We kicked off the day with a news segment and a quick Kahoot to review ethical hacking concepts. After that warm-up, we dove into Security Engineering.
The first lab was mostly theory and an introduction to the role of a security engineer. We covered core responsibilities, asset inventory, security policies, the “secure by design” principle, raising security awareness, and managing risks. I learned that a security engineer’s duties can vary a lot depending on the company.
After some theory on trend analysis and Gartner’s reports, we moved on to a lab focused on network security solutions.
I learned how attackers use evasion techniques to bypass IDS/IPS systems. One method involved payload manipulation like obfuscating or encoding the command. Another trick was encrypting traffic with OpenSSL so IDS/IPS tools can’t inspect it.
One thing I really enjoyed learning was that inspecting the payload for ncat – can be evaded by adding an extra white space, such as ncat – which would still run correctly on the target system.
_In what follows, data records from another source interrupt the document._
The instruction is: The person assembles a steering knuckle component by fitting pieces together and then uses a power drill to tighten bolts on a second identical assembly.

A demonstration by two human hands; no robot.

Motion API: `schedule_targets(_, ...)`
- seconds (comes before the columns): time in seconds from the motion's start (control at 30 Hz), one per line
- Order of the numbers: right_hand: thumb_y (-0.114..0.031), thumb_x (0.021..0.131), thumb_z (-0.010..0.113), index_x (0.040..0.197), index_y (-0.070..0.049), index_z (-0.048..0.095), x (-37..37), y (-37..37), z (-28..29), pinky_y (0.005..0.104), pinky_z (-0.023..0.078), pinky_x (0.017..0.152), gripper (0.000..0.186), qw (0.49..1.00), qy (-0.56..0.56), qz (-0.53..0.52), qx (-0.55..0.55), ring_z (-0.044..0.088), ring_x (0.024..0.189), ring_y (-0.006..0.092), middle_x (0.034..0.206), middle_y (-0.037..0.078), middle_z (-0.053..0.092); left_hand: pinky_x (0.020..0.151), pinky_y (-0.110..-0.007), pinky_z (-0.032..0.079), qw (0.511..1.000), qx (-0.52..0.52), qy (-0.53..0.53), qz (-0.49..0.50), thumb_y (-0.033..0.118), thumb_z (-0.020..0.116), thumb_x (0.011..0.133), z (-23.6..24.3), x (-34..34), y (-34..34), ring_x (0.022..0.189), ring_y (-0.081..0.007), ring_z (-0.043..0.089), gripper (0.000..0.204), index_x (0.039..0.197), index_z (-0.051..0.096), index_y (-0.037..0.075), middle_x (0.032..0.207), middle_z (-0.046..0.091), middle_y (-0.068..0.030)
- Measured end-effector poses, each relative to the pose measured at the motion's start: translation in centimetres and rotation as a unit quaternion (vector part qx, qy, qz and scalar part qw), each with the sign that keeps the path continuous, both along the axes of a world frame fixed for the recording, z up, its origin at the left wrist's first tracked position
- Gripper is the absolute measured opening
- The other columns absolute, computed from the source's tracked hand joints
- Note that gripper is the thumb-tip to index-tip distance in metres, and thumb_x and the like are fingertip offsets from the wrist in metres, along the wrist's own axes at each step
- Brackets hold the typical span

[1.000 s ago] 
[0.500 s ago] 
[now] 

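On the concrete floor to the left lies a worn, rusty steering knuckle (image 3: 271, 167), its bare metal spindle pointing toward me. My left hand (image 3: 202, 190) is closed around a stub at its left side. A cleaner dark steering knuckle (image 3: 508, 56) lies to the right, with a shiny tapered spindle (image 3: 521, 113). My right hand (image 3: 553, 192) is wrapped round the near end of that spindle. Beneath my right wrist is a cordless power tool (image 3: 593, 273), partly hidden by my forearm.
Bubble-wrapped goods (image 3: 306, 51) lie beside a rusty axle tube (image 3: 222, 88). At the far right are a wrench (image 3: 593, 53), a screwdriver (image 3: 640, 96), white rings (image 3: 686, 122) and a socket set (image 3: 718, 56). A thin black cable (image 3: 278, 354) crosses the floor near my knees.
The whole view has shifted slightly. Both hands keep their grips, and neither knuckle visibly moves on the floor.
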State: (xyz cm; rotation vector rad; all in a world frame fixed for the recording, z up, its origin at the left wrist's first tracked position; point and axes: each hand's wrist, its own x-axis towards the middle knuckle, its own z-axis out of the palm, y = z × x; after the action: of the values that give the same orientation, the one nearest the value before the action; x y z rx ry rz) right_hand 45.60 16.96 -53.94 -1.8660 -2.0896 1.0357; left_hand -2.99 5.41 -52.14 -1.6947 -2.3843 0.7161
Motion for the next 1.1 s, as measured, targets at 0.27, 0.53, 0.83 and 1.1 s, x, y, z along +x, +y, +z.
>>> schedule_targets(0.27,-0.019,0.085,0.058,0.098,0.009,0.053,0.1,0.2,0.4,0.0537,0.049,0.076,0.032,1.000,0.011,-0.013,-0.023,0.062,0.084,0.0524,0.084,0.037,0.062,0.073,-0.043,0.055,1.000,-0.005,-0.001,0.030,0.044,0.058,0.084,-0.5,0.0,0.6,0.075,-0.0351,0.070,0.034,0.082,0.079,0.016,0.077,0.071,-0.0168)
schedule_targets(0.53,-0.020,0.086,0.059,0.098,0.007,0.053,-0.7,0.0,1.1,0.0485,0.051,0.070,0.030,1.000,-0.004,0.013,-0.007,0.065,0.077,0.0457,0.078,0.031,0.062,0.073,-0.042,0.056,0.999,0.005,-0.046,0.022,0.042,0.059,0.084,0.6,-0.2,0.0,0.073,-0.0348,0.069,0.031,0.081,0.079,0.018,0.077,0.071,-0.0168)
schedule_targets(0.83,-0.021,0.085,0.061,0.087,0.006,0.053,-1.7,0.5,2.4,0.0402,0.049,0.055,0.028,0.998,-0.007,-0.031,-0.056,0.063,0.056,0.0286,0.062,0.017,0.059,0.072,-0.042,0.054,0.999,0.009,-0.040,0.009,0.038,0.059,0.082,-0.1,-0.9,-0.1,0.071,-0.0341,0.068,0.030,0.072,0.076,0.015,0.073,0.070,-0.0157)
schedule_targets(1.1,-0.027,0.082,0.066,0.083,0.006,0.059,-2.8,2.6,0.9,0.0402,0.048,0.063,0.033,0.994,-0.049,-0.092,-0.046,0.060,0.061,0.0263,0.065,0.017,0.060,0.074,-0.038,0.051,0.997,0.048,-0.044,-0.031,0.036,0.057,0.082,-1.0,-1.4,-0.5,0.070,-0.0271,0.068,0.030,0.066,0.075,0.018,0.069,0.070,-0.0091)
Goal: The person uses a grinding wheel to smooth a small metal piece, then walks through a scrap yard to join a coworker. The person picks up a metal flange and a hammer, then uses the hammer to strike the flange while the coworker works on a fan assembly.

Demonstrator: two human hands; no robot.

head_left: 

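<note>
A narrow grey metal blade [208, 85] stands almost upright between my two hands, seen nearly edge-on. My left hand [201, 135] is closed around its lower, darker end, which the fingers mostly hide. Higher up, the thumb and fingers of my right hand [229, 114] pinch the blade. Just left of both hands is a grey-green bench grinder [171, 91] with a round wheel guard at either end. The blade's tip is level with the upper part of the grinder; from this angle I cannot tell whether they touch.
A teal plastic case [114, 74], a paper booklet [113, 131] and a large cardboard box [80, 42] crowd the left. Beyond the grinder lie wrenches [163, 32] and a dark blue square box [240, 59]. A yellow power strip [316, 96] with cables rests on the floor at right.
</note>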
After the mandatory labs, I joined Adil, Mathieu, and Simon for some CTF challenges. We tackled two rooms: Corridor and Epoch.
Corridor was simple but fun. Clicking a door gave us a hash of the door number. Simon had the clever idea to try the MD5 hash of “elevator” which was smart thinking, but unfortunately not the right answer.
Epoch was all about command injection. I started by pinging 127.0.0.1 and then tried 127.0.0.1; whoami to get the current user. Later, I was trying to dig around for the database when Simon used the command env — and that was it.
After class, I teamed up again with Mathieu and Adil for one more CTF – mKingdom. My brain is still fried with this one.
Everything went fine until the last part, where we spent forever trying to get root access. Eventually, we gave in and checked the write-up. Turns out, the user we were in could write to /etc/hosts, which was linked to a cronjob we could manipulate. It was hell but very rewarding in the end.